**WHAT YOU SHOULD DO:**
Pick out the lines below that contain the string "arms" and copy them all.

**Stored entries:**

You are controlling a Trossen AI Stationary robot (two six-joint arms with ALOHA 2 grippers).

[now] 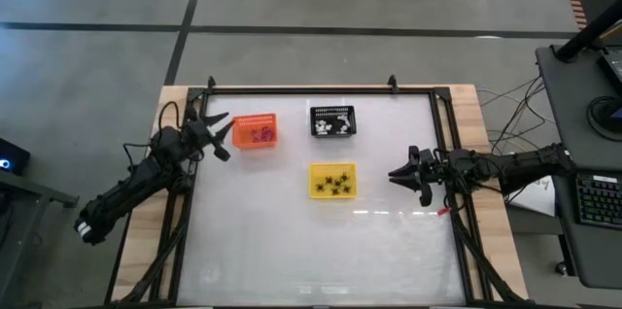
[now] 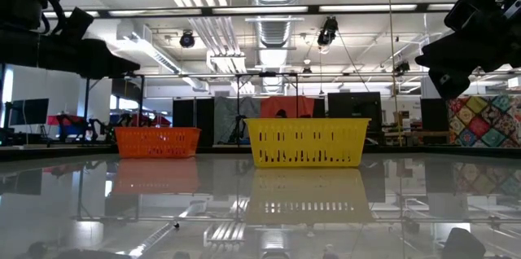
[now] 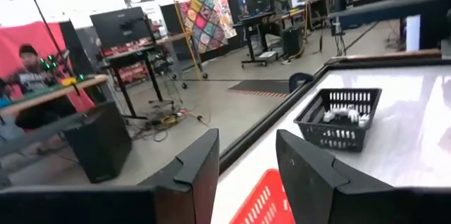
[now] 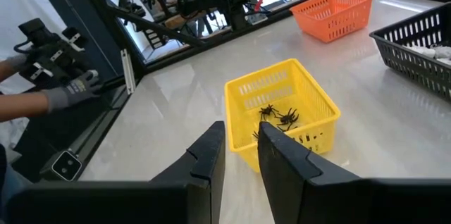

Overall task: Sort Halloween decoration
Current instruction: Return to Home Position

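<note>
The decoration pieces lie sorted in three small baskets standing on the white table. Purple pieces (image 1: 260, 135) are in the orange basket (image 1: 255, 132), white pieces (image 1: 335, 126) in the black basket (image 1: 332, 121), and black spiders (image 1: 335, 185) in the yellow basket (image 1: 332, 181). My left gripper (image 1: 219, 134) hovers open just left of the orange basket, whose rim (image 3: 264, 203) shows below its fingers. My right gripper (image 1: 397, 174) hangs right of the yellow basket (image 4: 282, 115), empty, with a narrow gap between its fingers (image 4: 242, 150). The spiders (image 4: 278, 117) rest on that basket's floor.
A black frame (image 1: 301, 88) runs along the table's far edge and sides. The near half of the table (image 1: 321, 260) carries no objects. A person's gloved hand (image 4: 63, 94) shows beyond the table, and another person (image 3: 28, 69) sits in the room behind.
</note>
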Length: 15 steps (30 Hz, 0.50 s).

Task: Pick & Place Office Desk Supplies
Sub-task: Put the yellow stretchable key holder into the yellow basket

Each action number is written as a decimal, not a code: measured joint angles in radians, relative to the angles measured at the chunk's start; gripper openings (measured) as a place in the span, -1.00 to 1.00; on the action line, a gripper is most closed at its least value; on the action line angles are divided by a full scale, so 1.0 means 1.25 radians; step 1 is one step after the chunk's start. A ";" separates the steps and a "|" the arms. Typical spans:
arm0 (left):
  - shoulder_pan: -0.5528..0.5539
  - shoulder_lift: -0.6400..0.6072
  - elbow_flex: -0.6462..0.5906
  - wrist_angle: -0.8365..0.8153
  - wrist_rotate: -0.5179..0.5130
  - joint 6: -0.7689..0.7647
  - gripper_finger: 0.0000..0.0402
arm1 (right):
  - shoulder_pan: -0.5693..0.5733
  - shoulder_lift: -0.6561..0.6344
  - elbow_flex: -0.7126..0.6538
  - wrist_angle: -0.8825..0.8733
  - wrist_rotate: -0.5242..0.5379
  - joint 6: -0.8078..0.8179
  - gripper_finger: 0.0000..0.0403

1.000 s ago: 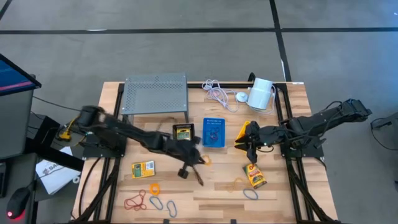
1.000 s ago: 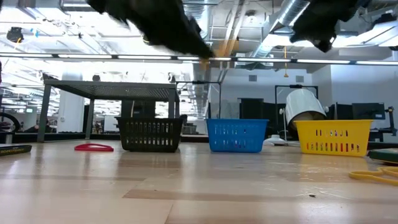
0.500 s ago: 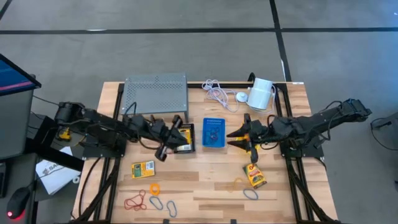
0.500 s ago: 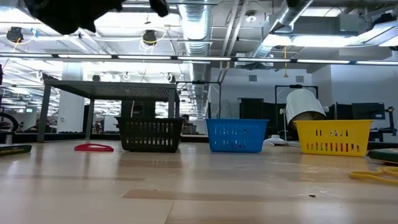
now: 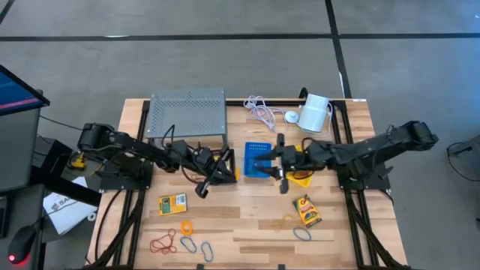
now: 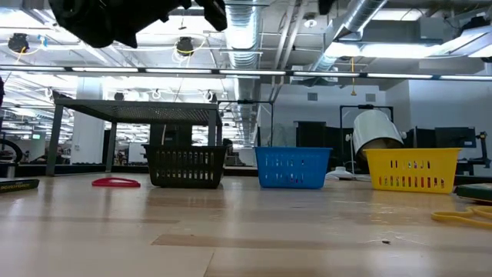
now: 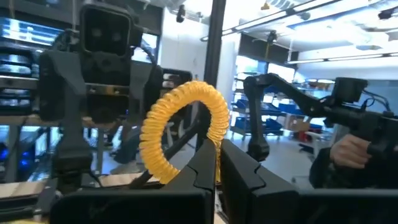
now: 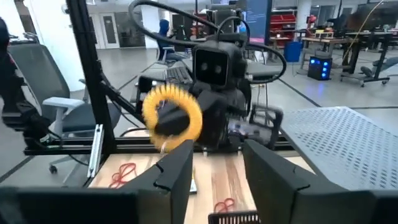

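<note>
My left gripper [image 5: 224, 163] hovers level over the black bin [image 6: 187, 165], shut on a yellow-orange coiled loop [image 7: 186, 127]. The right wrist view shows that loop [image 8: 172, 117] too. My right gripper [image 5: 280, 163] stands open and level above the blue bin [image 5: 257, 160], facing the left one, nothing between its fingers [image 8: 177, 163]. The yellow bin [image 5: 301, 166] lies partly under the right arm. Two yellow card packets [image 5: 172, 202] [image 5: 307, 211] lie flat on the table. Red [image 5: 163, 243], orange [image 5: 185, 226] and blue [image 5: 301, 233] loops lie near the front edge. My left gripper pinches the coiled loop at one spot on its ring [image 7: 216, 144] between its two fingers. The fingers lie about level and point toward the table's right side. The rest of the loop stands up past the fingertips as an open ring, clear of bin and table.
A grey perforated riser [image 5: 187, 114] stands at the back left. A coiled white cable [image 5: 262, 112] and a white cylinder device [image 5: 315, 114] lie at the back right. More loops [image 5: 207, 252] [image 5: 287, 220] lie near the front edge, and bare wood shows between the packets.
My left gripper has carried the loop from the middle front of the table toward the far left, up over the black bin, and tipped up from pointing down to about level. My right gripper has moved left from the yellow bin to above the blue bin and tipped up level.
</note>
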 joint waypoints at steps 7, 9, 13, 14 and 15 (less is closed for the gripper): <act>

**RESPONSE TO THE TASK:**
You are controlling a Trossen AI Stationary robot (two six-joint arms with ALOHA 2 grippers).
Each action number is written as a decimal, not a code: measured joint angles in radians, relative to the angles measured at the chunk's start; gripper openings (measured) as a place in the span, -1.00 to 1.00; on the action line, a gripper is most closed at its least value; on the action line angles are divided by a full scale, so 1.0 means 1.25 radians; step 1 is one step after the chunk's start. A ";" separates the steps and a "|" the arms. Typical spans:

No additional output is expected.